Can gut bacteria cause autism-like behaviours in mice?

Overview

In their 2019 Cell paper, Sharon et al claim that mice receiving gut microbiota via faecal transplants from autistic donors show increased “autism-like” behaviours. Several commentators (including myself) had concerns about the inferences drawn from the data, which I summarised in a Medium post.

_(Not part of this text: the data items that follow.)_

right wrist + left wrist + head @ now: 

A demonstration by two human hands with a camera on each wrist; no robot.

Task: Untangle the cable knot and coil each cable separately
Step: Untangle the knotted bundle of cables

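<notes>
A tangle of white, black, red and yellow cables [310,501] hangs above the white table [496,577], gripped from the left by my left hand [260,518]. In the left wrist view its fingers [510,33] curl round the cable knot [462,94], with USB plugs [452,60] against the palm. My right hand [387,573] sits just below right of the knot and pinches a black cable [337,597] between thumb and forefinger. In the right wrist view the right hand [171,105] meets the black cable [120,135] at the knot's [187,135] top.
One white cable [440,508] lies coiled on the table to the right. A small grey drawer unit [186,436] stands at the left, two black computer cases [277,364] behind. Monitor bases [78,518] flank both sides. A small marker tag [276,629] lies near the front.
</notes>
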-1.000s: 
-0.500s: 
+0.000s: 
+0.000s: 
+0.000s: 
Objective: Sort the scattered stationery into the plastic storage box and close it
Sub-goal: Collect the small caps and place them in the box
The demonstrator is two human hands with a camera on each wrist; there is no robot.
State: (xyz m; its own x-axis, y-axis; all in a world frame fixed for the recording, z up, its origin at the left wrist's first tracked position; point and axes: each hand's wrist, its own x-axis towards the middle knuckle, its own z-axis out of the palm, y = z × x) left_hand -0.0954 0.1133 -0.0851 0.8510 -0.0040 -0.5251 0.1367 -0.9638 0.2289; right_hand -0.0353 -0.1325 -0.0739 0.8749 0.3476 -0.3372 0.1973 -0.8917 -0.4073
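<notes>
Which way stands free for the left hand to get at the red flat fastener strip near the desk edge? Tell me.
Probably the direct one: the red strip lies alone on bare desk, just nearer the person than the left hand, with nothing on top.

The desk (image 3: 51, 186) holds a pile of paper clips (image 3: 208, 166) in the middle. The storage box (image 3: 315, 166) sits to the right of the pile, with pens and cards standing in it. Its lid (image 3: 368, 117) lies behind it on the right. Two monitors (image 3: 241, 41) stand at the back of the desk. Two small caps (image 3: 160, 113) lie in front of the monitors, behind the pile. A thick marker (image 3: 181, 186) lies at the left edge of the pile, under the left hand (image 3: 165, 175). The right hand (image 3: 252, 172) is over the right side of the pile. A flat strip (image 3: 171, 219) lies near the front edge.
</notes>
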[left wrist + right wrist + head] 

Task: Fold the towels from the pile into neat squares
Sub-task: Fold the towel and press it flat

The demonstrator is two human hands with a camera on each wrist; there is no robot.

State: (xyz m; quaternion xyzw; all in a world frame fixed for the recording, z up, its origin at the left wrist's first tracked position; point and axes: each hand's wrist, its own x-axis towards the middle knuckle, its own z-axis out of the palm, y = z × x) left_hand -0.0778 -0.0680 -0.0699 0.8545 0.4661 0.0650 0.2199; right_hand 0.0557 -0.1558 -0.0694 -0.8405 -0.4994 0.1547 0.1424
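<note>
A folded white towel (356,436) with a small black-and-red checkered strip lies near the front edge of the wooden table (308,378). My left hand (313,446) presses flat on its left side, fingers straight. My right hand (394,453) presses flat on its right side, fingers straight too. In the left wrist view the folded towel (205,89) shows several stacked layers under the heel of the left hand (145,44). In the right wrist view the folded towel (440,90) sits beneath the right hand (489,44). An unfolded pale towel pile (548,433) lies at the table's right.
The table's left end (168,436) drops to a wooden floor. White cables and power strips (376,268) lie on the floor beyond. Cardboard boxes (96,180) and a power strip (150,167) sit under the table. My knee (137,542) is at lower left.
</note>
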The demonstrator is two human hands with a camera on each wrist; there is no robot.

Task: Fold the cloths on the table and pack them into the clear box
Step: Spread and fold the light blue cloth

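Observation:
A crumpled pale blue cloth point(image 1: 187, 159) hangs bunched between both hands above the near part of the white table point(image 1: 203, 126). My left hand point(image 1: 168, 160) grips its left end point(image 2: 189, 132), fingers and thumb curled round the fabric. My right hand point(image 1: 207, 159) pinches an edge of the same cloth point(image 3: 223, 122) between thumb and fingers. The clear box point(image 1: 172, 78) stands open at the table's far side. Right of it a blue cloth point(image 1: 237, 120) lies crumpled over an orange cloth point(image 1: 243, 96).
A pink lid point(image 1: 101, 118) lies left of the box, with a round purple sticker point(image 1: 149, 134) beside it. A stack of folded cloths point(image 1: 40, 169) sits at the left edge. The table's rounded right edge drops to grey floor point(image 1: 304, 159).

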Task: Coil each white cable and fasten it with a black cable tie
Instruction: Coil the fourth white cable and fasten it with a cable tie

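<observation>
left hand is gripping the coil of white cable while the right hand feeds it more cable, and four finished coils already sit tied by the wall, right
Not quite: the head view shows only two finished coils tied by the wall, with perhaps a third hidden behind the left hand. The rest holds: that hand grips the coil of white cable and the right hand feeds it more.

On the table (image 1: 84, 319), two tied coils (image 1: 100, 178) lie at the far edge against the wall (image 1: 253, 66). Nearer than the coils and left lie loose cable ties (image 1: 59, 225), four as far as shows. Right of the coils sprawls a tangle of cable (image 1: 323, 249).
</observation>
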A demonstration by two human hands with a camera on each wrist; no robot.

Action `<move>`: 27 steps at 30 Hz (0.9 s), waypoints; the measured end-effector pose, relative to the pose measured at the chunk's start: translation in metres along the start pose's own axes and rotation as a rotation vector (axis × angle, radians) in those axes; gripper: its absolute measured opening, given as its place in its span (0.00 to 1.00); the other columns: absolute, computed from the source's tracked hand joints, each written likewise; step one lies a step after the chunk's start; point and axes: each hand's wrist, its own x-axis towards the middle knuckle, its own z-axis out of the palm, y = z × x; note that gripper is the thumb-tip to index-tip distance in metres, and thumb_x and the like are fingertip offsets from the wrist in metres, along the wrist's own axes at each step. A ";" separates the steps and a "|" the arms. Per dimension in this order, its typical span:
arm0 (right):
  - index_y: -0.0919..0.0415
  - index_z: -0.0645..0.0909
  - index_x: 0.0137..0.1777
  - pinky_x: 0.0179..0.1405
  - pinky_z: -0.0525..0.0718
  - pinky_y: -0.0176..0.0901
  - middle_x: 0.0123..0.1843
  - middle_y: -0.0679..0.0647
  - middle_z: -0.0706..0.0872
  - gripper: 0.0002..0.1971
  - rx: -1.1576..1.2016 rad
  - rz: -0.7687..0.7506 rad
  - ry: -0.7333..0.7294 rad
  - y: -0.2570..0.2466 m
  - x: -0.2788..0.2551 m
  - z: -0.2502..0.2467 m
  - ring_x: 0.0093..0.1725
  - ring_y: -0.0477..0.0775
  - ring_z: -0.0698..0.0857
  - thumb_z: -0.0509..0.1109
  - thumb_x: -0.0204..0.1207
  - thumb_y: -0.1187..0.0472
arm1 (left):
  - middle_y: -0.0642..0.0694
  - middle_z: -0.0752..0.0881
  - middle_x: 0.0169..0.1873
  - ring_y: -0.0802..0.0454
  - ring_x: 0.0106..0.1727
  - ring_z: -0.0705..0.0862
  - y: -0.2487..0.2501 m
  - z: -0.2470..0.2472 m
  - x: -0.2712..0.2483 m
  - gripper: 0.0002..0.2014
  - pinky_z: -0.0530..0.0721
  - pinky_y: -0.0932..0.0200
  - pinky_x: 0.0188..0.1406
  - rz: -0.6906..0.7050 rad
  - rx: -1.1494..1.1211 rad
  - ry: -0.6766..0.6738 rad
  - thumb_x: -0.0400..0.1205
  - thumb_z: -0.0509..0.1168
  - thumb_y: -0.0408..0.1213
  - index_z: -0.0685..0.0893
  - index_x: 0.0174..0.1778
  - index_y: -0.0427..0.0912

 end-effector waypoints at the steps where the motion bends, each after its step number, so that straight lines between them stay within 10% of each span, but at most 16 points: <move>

However, a re-analysis by professor of biostatistics Thomas Lumley goes further, suggesting that there were errors in the SPSS syntax used to analyse the data. Specifically, mice receiving faecal transplants from the same donor were treated as if they were independent. In other words, the numerical effect sizes were evaluated as if there had been >200 donors when in fact there were between 8. Lumley has since summarised his blogpost on PubPeer.

Here, my aim is to extend Lumley’s critique to other analyses reported in the paper. I create two functions based on Lumley’s code.

The first (SharonAnalysis) attempts to replicate as closely as possible Sharon’s SPSS analysis in R. It treats each datapoint incorrectly as being independent. Across all the measures, there is qualitative agreement with the results reported by Sharon et al.

The second function (LumleyAnalysis) provides an alternative analysis that correctly treats Donor as a random factor. In other words, it takes into account the fact that multiple mice had the same donor. Now, all but one of the effects disappears. This is the case, whether we consider the whole available dataset or just the data from the 8 donors featured in Figure 1.

Datasets

Lumley’s re-analyses focus on Figure 1 of the paper which presents data from 8 donors (5 autistic children and 3 neurotypical controls) on three tasks. This dataset is available for upload from the Mendeley repository.

data_8<-read.csv("https://data.mendeley.com/datasets/ngzmj4zkms/1/files/fb7927df-a1ea-4257-bf2f-33fecc4090e9/Fig1EFGH_subset8.csv?dl=1")

However, these 8 donors were a subset of a larger sample of 16. There were also two further tasks completed by at least some of the mice. The full data was presented in Supplementary Figure 2 and is also available from Mendeley.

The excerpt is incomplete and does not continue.